**Work order**
Below are the records; copy out every line that holds the word "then".

(Items listed in a dataset)
⟨
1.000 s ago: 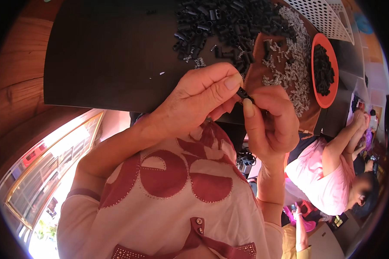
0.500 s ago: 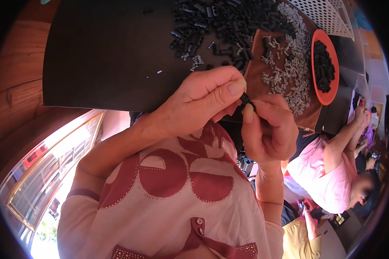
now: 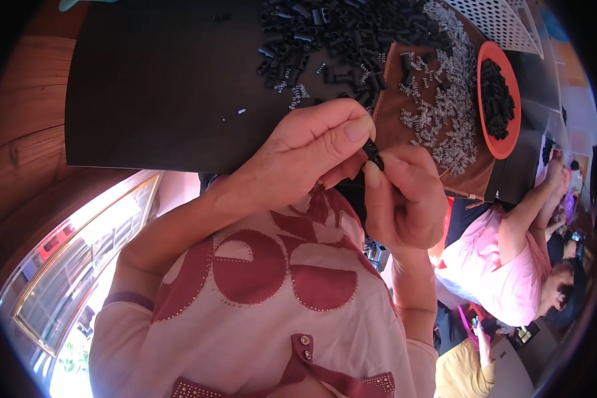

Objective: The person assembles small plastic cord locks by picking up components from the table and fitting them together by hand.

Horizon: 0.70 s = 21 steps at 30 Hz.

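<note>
item: small black part (image 3: 373, 154), pinched between the fingers of both hands, held just above the near edge of the tabletop (image 3: 152, 86).
left hand (image 3: 305, 156): fingers closed narrow on the part's upper end, thumb and forefinger tips pressed to it.
right hand (image 3: 404, 199): fingers curled, thumb and forefinger closed on the lower end; whether a spring was also held could not be told.
stock on tabletop: heap of black parts (image 3: 325, 33) at the far side; scatter of small metal springs (image 3: 444, 113) on a brown mat (image 3: 395, 129) to the right; orange dish (image 3: 501, 149) with more black pieces beside them; white perforated basket (image 3: 504, 20) beyond.
step, as judged: fitting or checking 1 part at the fingertips. next move would call for a steady pinch and fine alignment, since the part was tiny and mostly hidden by the fingers.
also present: another person in a pink shirt (image 3: 484, 259), lower right.
</note>
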Tool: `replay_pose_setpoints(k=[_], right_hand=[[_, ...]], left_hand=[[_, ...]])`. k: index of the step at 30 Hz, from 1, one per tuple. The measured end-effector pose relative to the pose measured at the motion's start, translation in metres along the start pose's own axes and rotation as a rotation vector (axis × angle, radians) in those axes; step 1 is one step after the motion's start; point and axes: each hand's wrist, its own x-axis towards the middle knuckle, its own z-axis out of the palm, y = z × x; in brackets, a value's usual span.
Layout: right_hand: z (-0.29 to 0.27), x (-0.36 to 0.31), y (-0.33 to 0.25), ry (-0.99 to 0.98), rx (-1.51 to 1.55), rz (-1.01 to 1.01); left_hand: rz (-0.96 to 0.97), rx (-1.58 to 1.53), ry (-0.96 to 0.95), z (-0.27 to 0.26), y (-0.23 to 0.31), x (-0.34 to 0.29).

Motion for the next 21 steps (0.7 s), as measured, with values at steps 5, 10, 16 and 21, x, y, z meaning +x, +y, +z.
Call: replay_pose_setpoints(k=[5, 10, 16, 21], right_hand=[[-0.005, 0.004, -0.007, -0.062, -0.018, 0.048], [-0.009, -0.001, -0.004, -0.067, 0.07, 0.105], [-0.016, 0.003, -0.013, -0.12, 0.034, 0.135], [-0.015, 0.003, -0.013, -0.121, -0.057, 0.092]], left_hand=[[-0.013, 0.039, -0.007, -0.001, 0.001, 0.0], [-0.003, 0.024, -0.061, -0.003, 0.005, -0.001], [0.004, 0.03, -0.102, -0.002, 0.007, -0.001], [-0.068, -0.072, -0.041, 0.002, 0.001, 0.002]])
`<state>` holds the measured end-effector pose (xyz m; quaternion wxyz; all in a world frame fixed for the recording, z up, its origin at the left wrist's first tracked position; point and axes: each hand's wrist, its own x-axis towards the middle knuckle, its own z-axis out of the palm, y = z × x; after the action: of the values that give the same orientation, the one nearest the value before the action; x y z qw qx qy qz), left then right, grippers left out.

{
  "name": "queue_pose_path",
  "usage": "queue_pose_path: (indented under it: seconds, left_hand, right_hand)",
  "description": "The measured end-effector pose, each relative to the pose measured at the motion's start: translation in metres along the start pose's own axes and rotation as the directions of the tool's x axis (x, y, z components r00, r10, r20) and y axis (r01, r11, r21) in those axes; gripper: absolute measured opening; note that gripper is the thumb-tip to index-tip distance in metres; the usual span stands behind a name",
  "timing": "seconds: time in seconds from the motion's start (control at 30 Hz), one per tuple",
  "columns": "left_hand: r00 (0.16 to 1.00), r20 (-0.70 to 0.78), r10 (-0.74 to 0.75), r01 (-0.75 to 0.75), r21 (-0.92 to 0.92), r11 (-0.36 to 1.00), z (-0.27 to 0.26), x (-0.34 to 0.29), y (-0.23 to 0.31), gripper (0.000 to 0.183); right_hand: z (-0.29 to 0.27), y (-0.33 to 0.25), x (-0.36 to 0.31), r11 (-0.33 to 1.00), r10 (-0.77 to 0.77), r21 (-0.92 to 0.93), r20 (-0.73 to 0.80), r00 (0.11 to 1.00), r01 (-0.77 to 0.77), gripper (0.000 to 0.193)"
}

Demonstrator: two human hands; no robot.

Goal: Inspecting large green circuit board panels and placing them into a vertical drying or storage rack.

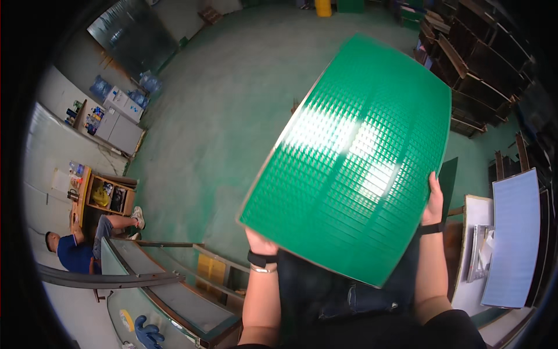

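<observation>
A large glossy green panel [325, 192] is tilted up in front of me, with rows of small rectangular marks across it and bright glare on its middle. At its lower left corner, my left hand [260, 242] grips the edge, the fingers hidden behind the panel. My right hand [433, 200] holds the right edge lower down, the thumb showing along the side. Each wrist wears a dark band, and a light bracelet sits by the left one.
A metal-framed table [174, 296] stands at lower left, a blue glove [149, 333] beside it. Beyond it a person [81, 250] sits by a wooden cabinet [110, 195]. Dark racks [465, 75] fill the right. A light blue sheet [511, 238] leans near a white board [472, 262].
</observation>
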<state>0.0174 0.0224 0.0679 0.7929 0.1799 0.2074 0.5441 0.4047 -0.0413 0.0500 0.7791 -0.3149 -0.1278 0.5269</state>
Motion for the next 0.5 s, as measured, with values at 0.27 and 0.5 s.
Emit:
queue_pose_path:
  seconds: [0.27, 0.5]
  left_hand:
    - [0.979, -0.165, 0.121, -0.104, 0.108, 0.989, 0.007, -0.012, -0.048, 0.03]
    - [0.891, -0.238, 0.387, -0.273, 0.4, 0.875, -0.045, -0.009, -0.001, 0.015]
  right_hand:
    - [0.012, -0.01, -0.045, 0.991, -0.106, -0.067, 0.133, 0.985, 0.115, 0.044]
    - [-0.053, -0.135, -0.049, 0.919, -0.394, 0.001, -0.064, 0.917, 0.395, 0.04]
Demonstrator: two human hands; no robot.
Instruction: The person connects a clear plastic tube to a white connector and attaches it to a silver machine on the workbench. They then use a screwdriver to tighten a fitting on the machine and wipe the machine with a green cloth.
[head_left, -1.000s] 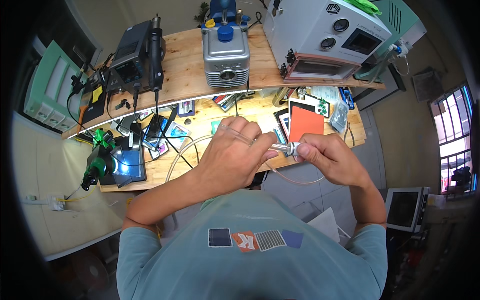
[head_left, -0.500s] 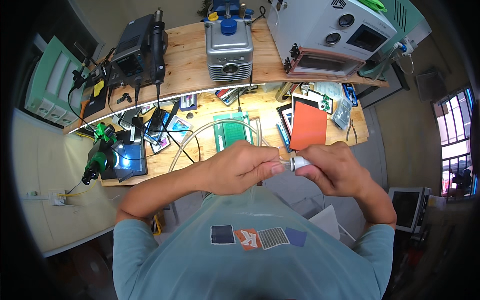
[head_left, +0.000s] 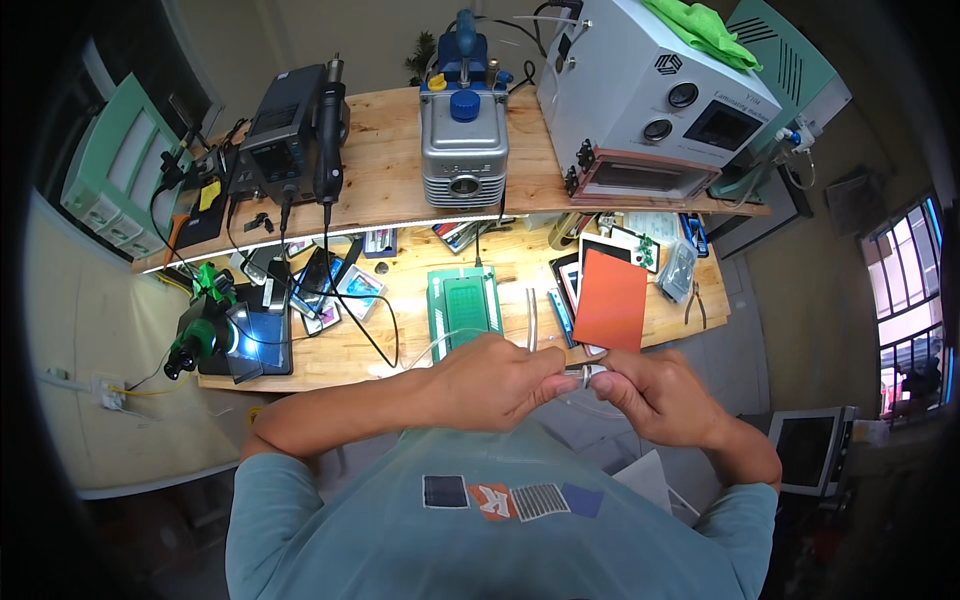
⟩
**Finished task**
`<state>` holds the measured end-effector pose (xyz m; quaternion wxyz; all in a world frame fixed for the recording, z up, its origin at the left wrist's first tracked position; point and axes: each hand's wrist, its own x-axis towards the middle knuckle, its own z-axis out of the palm, y = z × x; after the action: of the values that give the same orientation, the one nearest the value before the action; x y z qw qx qy qz), left then right, grippers left out.
Instruction: The person connects a clear plastic tube to a white connector and attaches it to a silver machine on the workbench. They then use a screwdriver to tighten a fitting on the machine and wipe the machine with a green cloth.

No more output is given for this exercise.